97% sensitivity and 94% specificity for Flu A; 94% sensitivity and 99% specificity for Flu B
Simple sample collection
prepare and load nasal swab samples in seconds
qualitative, rapid PCR-based test provides visual results in approximately 30 minutes
reagents stored at room temperature (15°C to 30°C, 59°F to 86°F); eluted samples in Thermo Fisher Scientific™ Accula™ Buffer may be kept at room temperature for up to 2 hours
dock fits in the palm of your hand; ideal size for clinical settings
The Accula Flu A/Flu B Test is performed in a portable, palm-sized dock with a required plug-in power cord that plugs into a standard outlet, with a 10-second dock initiation/ start-up and no data entry required. Because the test can be administered, run, and interpreted in one place, time-to-results is reduced to ~30 minutes—often while the subject waits.

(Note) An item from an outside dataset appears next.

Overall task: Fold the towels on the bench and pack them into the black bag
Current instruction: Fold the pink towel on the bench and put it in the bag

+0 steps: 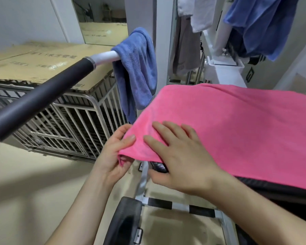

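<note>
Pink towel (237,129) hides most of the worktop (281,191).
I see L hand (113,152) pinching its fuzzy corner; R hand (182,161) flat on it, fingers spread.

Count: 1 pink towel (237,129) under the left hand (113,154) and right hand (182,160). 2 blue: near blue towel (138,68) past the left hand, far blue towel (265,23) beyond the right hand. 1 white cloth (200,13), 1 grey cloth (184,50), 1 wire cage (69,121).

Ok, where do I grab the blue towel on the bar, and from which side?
Take the blue towel at its bunched top, where it drapes over the bar. Come from above and from the right, where the bar seems to end, then lift it off. The hanging tails are loose and would probably just slide.
</note>
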The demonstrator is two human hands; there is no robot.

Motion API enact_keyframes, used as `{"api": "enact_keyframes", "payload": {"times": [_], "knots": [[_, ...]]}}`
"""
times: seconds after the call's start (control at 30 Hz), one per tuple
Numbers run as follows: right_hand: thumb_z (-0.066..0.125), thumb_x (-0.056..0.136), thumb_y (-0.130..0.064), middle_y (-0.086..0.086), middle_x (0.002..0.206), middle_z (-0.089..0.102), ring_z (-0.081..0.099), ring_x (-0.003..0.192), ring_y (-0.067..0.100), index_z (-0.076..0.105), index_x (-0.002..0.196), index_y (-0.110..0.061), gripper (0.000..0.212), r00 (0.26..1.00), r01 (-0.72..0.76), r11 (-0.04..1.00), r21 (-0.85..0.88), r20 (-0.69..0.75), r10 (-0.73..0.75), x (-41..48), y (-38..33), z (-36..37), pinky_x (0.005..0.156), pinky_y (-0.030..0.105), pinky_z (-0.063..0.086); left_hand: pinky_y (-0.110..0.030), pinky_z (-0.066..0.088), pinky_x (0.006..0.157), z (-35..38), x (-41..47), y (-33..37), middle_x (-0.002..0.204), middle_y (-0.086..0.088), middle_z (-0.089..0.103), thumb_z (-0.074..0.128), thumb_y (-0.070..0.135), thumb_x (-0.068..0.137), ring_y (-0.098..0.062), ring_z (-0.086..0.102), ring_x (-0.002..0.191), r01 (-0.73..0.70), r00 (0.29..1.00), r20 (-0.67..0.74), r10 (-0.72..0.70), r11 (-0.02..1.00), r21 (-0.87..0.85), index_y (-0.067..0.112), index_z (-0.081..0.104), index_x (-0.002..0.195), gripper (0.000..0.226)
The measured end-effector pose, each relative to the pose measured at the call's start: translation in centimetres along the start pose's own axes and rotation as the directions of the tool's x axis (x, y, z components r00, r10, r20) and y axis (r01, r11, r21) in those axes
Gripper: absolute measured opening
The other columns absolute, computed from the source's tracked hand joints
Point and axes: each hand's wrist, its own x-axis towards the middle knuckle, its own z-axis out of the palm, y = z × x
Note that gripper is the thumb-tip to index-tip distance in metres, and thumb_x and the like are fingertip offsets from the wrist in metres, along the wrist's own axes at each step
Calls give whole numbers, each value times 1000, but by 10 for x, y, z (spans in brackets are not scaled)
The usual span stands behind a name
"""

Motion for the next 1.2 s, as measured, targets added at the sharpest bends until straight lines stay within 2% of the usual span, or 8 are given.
{"api": "enact_keyframes", "payload": {"times": [0.2,0.37,0.47,0.57,0.63,0.73,0.9,1.2], "knots": [[54,82,-34,-2,107,63,57,97,20,58,111,-21,32,934,-98,911,400,-278,223,8,-17,-12,81,36,45,-28,58,65,60,-2,33,99,-8,66,63,-13,69,-19,65,76,-188,982,62,181,973,131,10,62,117,53],[48,76,-12,13,81,67,60,78,19,66,81,-13,18,910,-98,178,979,16,415,-4,17,-42,58,23,43,-21,36,42,111,2,37,101,-15,56,55,-9,56,-22,44,58,-332,942,202,268,657,677,26,62,120,73],[49,86,-7,8,70,58,54,67,24,65,86,-3,16,810,-62,43,997,25,586,-20,53,-52,56,30,38,-17,43,55,142,1,28,101,-10,61,55,-1,58,-12,54,72,-392,917,392,74,357,848,34,52,127,77],[54,73,-20,9,71,62,52,63,21,68,94,-12,26,845,-172,175,969,54,532,-25,78,-49,57,33,35,-25,54,77,160,2,11,111,1,63,61,2,77,-10,62,83,-440,845,472,-253,174,881,40,36,139,77],[62,70,-38,8,88,66,57,74,19,67,106,-27,37,838,-315,337,887,94,538,-29,84,-48,65,36,42,-25,56,64,163,2,12,108,-5,67,57,5,91,-14,66,73,-329,865,417,-279,312,891,42,40,138,62],[65,73,-62,1,119,58,58,106,17,47,136,-28,75,805,-479,588,652,59,591,-35,79,-52,93,35,47,-18,47,50,147,19,24,89,-9,73,51,-7,88,-17,64,59,-256,963,270,27,417,872,25,62,121,47],[58,80,-49,4,105,42,49,105,30,45,124,-18,55,865,-465,859,216,-99,493,-29,50,-39,79,38,46,-33,46,95,96,53,33,115,-2,59,65,13,74,-17,59,101,-157,940,213,265,-217,964,33,59,126,56],[53,88,-22,9,102,60,58,95,33,59,114,-17,28,859,-388,885,255,-248,448,-10,53,-25,75,36,43,-36,43,77,95,87,19,101,-5,69,50,26,91,-31,60,101,-24,826,84,558,-113,993,25,67,101,20]]}}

This is stark contrast to a standard lab-based qPCR which relies on specialized materials and instruments, highly trained personnel, and transportation of specimens to a centralized laboratory. Samples are batched (many are run at the same time on a highthroughput instrument), and time-to-results can vary from several hours to several days.
The rapid results of PCR virus detection are achieved by using our proprietary Oscillating Amplification Reaction (Oscar) PCR technology that enables shortened thermocycling times and faster PCR completion without the need for costly thermal cycler hardware and optical detection systems used in laboratory-based qPCR.
Under the Clinical Laboratory Improvement Amendments of 1988 (CLIA), simple, low-risk tests can be waived and performed with no routine regulatory oversight in physicians' offices and various other locations like ambulances, hospital rooms, physicians' offices, pharmacies, etc4.
The small size, ease of use, and inclusion of all necessary reagents and consumables in the kit will enable smooth integration of the Accula Flu A/Flu B system at many different point of care locations including doctors’ offices, urgent care centers, pharmacies, and hospitals.
The Accula Flu A/Flu B Test has received 510(k) clearance from the FDA.